Do we truly care how crippled a client feels when they walk onto the gym floor. It is a thoroughly unfamiliar setting for most. There are many who through sheer desire or enthusiasm overcome this.

But for most people who set foot on the gym floor, they have no clue what they can do there and what can be achieved.


Gyms put a ludicrous amount of resources into ventilation, lighting, temperature, beverages, equipment selection, amenities (spas, steam, massage) and appearance (mirrors, paint, messaging). These are designed to make things comfortable. They also impress and motivate.

But do they inform? Do they tell the person who walks in: here’s what I think would be useful for you learn to do, here’s how we could try it. Too hard? Let’s make it a notch easier. Too easy? Let’s amp it up. Here’s why what you did is useful. And here’s what progressing on this would look like and what it would enable. Still have reservations? Let’s try this instead. Just before they walk out, they should have good sense of how they got stronger and what they achieved.
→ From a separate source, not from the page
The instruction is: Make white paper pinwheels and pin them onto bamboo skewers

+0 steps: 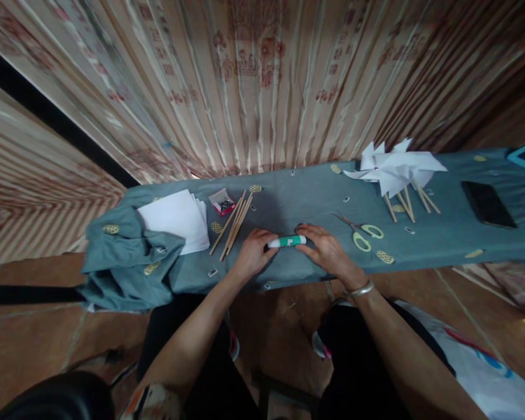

This is not about the tools. It doesn’t matter if the client did leg extensions, sissy squats or back squats. It should matter if they did push ups, benched or did chest presses. What matters is they did something for an outcome. They performed a dose of physical activity that rewarded them with very useful adaptation that most other activity could not have produced in the same amount of time.


Their time on the gym floor achieved this with a lot less risk than most endeavours. And it disheartens me that most of us cannot get people to enjoy and appreciate their training hour. Let alone communicate this profound truth about resistance training well enough.